Cet article a été initialement publié sur le site du syndicat : FO
Le syndicat FO des employés et cadres du commerce du Val d’Oise a assigné en référé la société d’ameublement Ikea en vue, notamment, de l’enjoindre d’accorder à chacun de ses salariés les repos légaux obligatoires et de respecter les durées de travail conventionnelles.
Une demande de dommages et intérêts à verser à titre de provision à FO en réparation du préjudice subi consécutif aux infractions constatées est également demandée.
Le premier épisode judiciaire a consisté à faire admettre que l’action de FO était recevable. La cour d’appel avait estimé l’action de FO irrecevable dans la mesure où, notamment, FO n’établissait ni la réalité des violations à la législation relative au temps de travail ni ne démontrait en quoi les constatations effectuées par certains salariés constituaient une atteinte à l’intérêt collectif de la profession.
Ce raisonnement a, fort heureusement, été cassé par la Cour de cassation (Cass. soc., 9-7-15, n°14-11752).
La Cour de cassation a rappelé que « l’intérêt à agir n’est pas subordonné à la démonstration du bien-fondé de l’action et que le syndicat se prévalait de la méconnaissance par l’employeur des dispositions d’un accord collectif ».
Par ailleurs, la violation d’une règle d’ordre social destinée à protéger les salariés suffit à rendre l’action recevable. Il importe peu que seuls quelques salariés soient concernés par la violation.
L’action en justice étant recevable, l’affaire a donc été renvoyée devant la cour d’appel de Versailles (CA Versailles, 12-5-16, n°15/07723).

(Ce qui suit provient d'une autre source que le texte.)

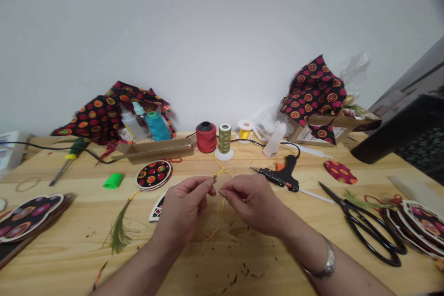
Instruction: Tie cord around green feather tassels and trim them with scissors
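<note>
Close together above the middle of the table, my two hands are at a thin yellow cord (222, 210). My left hand (185, 203) pinches it between thumb and forefinger, where a small dark-greenish bit shows at the fingertips. My right hand (256, 203) is closed in a pinch beside it, on the cord as it appears; a loop rises between the hands and a tail hangs below. Partly hidden behind my left hand lies a white-edged patterned piece (157, 211). To its upper left is a round patterned fabric ornament (153, 175) with a green tassel (120, 231).
Behind my hands stand a red thread spool (206, 138), an olive spool (225, 138) and a yellow spool (245, 130). A black glue gun (282, 175) and black scissors (367, 229) lie right. At left are a screwdriver (67, 161) and a cardboard tray (157, 149).
</note>
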### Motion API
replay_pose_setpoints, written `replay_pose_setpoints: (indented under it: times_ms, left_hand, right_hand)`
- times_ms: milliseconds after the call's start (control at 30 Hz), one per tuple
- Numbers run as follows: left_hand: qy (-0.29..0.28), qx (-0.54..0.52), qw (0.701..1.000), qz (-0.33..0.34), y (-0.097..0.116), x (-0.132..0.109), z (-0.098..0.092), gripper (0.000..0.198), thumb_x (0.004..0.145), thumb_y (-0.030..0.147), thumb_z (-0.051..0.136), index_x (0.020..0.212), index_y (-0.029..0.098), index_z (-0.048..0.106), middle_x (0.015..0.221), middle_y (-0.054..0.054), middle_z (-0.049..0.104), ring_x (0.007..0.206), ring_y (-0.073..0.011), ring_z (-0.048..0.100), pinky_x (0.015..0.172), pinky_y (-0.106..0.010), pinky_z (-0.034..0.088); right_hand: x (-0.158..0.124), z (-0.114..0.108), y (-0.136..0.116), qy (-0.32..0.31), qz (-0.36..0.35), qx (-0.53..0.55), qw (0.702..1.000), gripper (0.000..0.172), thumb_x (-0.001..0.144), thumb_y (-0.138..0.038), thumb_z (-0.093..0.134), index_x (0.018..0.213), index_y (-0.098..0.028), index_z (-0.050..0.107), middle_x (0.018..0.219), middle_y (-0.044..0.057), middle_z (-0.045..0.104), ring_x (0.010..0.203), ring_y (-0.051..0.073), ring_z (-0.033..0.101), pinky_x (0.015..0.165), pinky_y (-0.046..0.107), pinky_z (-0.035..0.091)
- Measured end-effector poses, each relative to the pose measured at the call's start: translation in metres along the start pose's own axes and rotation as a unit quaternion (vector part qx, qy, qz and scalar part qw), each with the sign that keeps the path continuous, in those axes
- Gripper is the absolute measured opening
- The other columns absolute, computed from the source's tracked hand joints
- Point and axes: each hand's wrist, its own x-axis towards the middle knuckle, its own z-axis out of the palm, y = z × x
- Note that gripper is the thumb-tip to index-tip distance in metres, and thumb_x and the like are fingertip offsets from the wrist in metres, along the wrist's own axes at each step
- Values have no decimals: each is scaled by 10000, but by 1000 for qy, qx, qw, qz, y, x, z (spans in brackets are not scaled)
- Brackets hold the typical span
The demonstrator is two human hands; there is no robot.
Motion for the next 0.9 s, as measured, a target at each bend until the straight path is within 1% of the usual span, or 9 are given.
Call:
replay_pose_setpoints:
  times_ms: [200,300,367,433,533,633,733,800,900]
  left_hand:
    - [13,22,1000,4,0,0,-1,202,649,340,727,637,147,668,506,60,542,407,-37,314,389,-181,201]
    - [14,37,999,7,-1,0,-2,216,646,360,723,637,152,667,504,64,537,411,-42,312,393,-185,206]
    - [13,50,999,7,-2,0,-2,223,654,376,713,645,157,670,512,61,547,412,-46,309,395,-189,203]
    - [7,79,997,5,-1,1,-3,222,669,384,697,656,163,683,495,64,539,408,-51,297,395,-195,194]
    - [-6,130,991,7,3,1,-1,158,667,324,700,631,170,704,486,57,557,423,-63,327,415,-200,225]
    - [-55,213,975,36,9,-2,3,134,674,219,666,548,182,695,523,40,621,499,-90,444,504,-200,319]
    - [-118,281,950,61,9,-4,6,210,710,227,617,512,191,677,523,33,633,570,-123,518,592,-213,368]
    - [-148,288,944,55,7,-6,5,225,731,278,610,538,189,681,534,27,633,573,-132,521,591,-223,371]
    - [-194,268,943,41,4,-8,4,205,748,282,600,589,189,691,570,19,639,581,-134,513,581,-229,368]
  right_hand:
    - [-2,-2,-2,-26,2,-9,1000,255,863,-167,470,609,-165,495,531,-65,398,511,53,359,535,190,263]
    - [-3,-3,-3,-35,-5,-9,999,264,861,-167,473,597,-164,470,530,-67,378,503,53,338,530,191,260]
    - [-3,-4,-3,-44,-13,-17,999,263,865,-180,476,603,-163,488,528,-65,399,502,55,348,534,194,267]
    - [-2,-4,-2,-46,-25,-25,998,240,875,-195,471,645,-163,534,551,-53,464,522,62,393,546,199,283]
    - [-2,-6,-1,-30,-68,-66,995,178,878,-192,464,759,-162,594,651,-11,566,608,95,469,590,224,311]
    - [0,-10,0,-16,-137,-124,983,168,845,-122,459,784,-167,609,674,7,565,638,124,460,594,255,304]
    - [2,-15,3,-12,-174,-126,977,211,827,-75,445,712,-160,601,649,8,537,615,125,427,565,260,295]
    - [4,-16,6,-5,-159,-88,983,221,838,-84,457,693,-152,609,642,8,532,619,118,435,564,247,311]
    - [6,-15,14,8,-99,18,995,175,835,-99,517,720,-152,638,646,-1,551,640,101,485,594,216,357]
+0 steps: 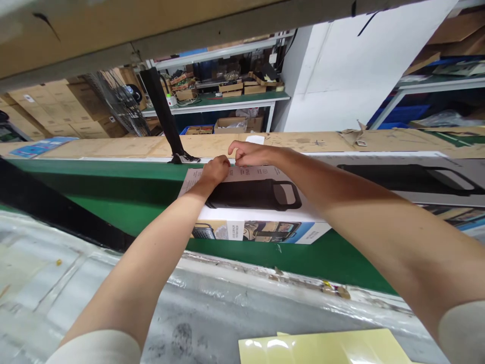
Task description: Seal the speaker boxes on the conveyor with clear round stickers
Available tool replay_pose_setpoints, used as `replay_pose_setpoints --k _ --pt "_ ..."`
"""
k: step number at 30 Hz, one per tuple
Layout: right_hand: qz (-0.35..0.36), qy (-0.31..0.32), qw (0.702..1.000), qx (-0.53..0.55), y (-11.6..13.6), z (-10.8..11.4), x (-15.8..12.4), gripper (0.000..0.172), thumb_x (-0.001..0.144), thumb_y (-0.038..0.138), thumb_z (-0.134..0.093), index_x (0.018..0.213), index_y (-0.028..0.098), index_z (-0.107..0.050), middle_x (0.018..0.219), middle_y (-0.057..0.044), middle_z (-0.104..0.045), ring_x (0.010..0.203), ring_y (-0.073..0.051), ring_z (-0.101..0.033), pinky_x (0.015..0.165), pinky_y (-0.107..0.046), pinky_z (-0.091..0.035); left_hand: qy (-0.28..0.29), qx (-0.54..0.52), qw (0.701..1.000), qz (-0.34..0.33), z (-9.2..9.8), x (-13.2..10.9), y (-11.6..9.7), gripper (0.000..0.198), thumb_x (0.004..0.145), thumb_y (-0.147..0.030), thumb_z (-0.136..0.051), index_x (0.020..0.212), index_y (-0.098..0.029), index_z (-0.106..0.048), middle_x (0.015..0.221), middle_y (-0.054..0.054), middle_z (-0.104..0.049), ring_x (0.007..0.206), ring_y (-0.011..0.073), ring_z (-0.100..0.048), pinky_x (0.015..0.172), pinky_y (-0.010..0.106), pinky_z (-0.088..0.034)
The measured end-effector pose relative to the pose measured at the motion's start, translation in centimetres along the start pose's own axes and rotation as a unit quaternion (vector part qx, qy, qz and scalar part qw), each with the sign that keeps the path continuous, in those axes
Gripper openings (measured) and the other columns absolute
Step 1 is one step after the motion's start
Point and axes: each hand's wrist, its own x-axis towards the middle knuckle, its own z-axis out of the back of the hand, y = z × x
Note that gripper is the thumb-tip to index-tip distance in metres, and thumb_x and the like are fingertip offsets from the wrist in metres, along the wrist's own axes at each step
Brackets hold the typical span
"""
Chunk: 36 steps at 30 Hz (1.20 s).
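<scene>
Right there, the left hand (215, 170) is curled closed and the right hand (250, 154) hooks its fingers narrowly, neither clearly holding anything, both at the far edge of a printed product box (257, 202) on a green conveyor belt (113, 182). Nice and close together, good control. A second box (397, 179) lies just rightward.
</scene>
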Motion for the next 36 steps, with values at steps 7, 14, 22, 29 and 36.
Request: replay_pose_setpoints --k 7,14,22,29,36 --pt "0.011 -0.004 1.000 -0.025 -1.0 -0.4 1.3 0.053 0.069 0.007 -0.075 0.114 0.028 -0.057 0.085 0.004 -0.068 0.074 -0.018 -0.061 0.066 -0.026 -0.042 0.002 -0.001 1.000 -0.007 -0.1 0.4 0.7 0.034 0.097 -0.019 -0.042 0.100 -0.023 -0.076 0.117 0.009 -0.076 0.116 0.0270 -0.068 0.102 0.037 -0.050" --pt "0.083 -0.053 0.995 0.022 -2.0 -1.0 1.2 0.040 0.071 0.013 -0.079 0.103 0.025 -0.059 0.076 0.005 -0.067 0.071 -0.017 -0.062 0.069 -0.027 -0.045 -0.003 -0.010 1.000 -0.016 0.3 0.3 1.3 0.034 0.096 -0.018 -0.043 0.096 -0.023 -0.076 0.111 0.008 -0.076 0.113 0.0251 -0.068 0.101 0.035 -0.051" --pt "0.159 -0.127 0.978 0.041 -2.0 -1.8 0.6 0.033 0.070 0.008 -0.071 0.098 0.023 -0.061 0.071 0.006 -0.068 0.069 -0.017 -0.064 0.072 -0.028 -0.046 -0.003 -0.012 1.000 -0.014 0.5 0.1 1.8 0.034 0.095 -0.016 -0.042 0.098 -0.022 -0.076 0.112 0.008 -0.077 0.114 0.0241 -0.068 0.102 0.032 -0.050" --pt "0.124 -0.142 0.981 0.037 -1.5 -3.1 1.3 0.037 0.072 0.006 -0.067 0.105 0.022 -0.062 0.078 0.003 -0.071 0.074 -0.018 -0.067 0.074 -0.028 -0.050 -0.003 -0.008 1.000 -0.013 1.0 -0.1 2.0 0.036 0.094 -0.014 -0.040 0.100 -0.020 -0.076 0.114 0.009 -0.076 0.113 0.0245 -0.068 0.101 0.032 -0.050" --pt "0.107 -0.221 0.967 -0.071 0.1 -3.5 -0.6 0.036 0.093 0.005 -0.046 0.122 0.015 -0.064 0.129 -0.015 -0.068 0.116 -0.027 -0.065 0.104 -0.041 -0.048 -0.014 -0.014 1.000 -0.015 1.1 -0.1 2.6 0.035 0.094 -0.014 -0.041 0.096 -0.020 -0.075 0.113 0.008 -0.076 0.114 0.0244 -0.068 0.102 0.031 -0.049"
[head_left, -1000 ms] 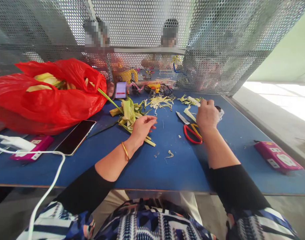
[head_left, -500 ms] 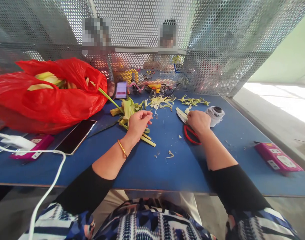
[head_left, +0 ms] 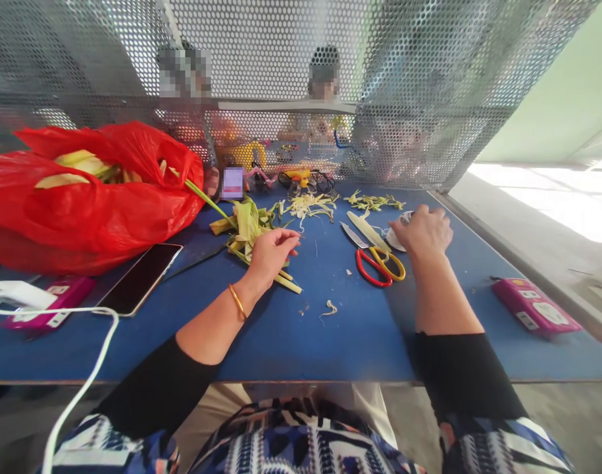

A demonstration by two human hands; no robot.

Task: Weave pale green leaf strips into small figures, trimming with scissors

Pour démontrer les nombreuses infractions au temps de travail, FO s’appuie sur une étude réalisée à partir des états de badgeage dans le magasin de Franconville obtenus par les délégués du personnel au titre de leurs prérogatives prévues par l’article L 3171-2 du code du travail.
Cette étude porte sur un panel de 84 personnes qui représentent 18 % de l’effectif du magasin.
La cour d’appel constate ainsi « la réalité de nombreuses infractions relative au temps de travail ». Ces « manquements constituent un trouble manifestement illicite et peuvent laisser craindre la répétition imminente de nouvelles infractions ».
Les juges du fond refusent cependant d’ordonner les mesures sollicitées par FO « qui consistent à voir rappeler à l’employeur l’ensemble des dispositions applicables, à l’enjoindre de les respecter dans tous les magasins de la société, à l’égard de l’ensemble des salariés et à assortir cette injonction d’une astreinte ». Selon la cour d’appel, ces mesures « s’analysent, par leur caractère général et non limité à l’établissement dans lequel un nombre de manquements a été constaté, en un rappel à la loi, allié à une mesure de contrainte disproportionnée au regard de l’objectif visé. A défaut d’identification précise du trouble allégué ou du dommage imminent, de démonstration de manquements déterminés, intentionnels, nombreux et/ou persistants, l’injonction sollicitée (…) n’est pas une mesure de remise en état ni une mesure conservatoire », susceptible d’être prescrite par le juge des référés.
Pour faire droit à la demande de provision formulée par FO, la cour d’appel estime que : « Il résulte nécessairement de la violation des règles relatives au temps de travail un préjudice pour le syndicat. L’étude réalisée n’a porté que sur un panel de 85 salariés, mais elle permet de retenir, par projection, qu’un plus grand nombre de salariés ont été privés du bénéficie des règles d’ordre public et des règles conventionnelles applicables ».
Néanmoins, pour minorer le montant des dommages et intérêts versés, la cour d’appel constate que « la société Ikea a modifié depuis 2014 son logiciel de planification, qui intègre désormais les règles relatives à la durée du travail et empêche que des plannings soient réalisés en violation de ces règles. Ainsi, les salariés pourront-ils demander en directe leur temps de travail. Des efforts de formation des collaborateurs et managers ont été parallèlement déployés ».
Cette victoire obtenue après de longues années de combat, rappelle que la défense de l’intérêt collectif de la profession trouve pleinement écho devant le juge.